B Camminga (*they/them) is a Postdoctoral Fellow in the African Centre for Migration & Society, Wits University. Their research interests include: transgender rights, migration, asylum and diasporas; necropolitics, notions of privacy and the bureaucratisation of sex/gender; and the history of ‘trans phenomena’ in South Africa. Their first monograph Transgender Refugees & the Imagined South Africa was published by Palgrave in 2018. Their current book project, Beyond the Mountain: Queer Life in Africa’s ‘Gay Capital’ (Unisa, 2019) with Dr Zethu Matebeni, explores the conflicting iterations of race, sex, gender and sexuality that mark the city of Cape Town.

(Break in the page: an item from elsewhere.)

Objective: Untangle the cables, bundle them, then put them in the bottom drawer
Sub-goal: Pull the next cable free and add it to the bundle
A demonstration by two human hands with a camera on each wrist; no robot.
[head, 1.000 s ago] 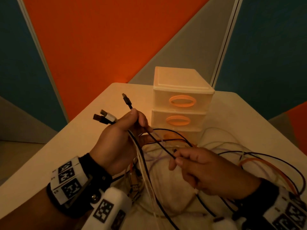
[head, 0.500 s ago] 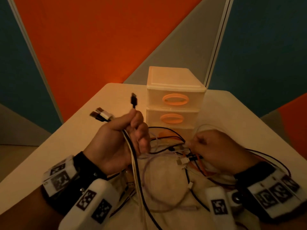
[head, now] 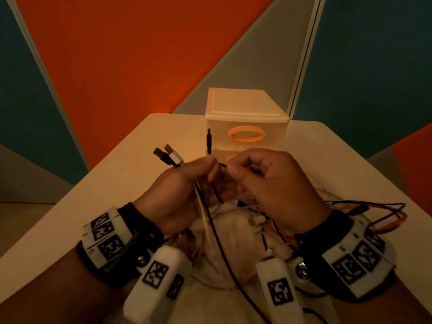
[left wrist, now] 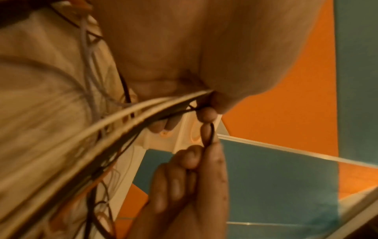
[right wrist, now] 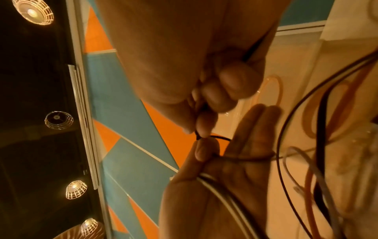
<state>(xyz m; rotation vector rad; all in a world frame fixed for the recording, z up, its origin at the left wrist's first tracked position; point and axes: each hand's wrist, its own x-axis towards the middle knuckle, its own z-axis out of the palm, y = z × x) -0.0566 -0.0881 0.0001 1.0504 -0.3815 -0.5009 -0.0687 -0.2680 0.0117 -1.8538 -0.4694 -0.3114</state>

Suma Abdelsamie, founder of welcome LGBTQI+ refugees group in Greece for helping LGBTQI+ refugees in Athens, founder and responsible for RFSL Stockholm Trans newcomers group for helping trans people to access to the society and minimize the sense of isolation, a board member at Trans Fest Stockholm, coordinator for RFSL Stockholm newcomers group for supporting LGBTQI+ asylum seekers. 

Readings (these can be emailed to you on request):

Camminga, B. 2017. ‘Categories and Queues: The Structural Realities of Gender and the South African Asylum System’. TSQ: Transgender Studies Quarterly 4 (1): 61–77.

Shakhsari, Sima. 2014. ‘The Queer Time of Death: Temporality, Geopolitics, and Refugee Rights’. Sexualities 17 (8): 998–1015.

Currah, Paisley, and Tara Mulqueen. 2011. ‘Securitizing Gender: Identity, Biometrics, and Transgender Bodies at the Airport’. Social Research 78 (2): 557–82.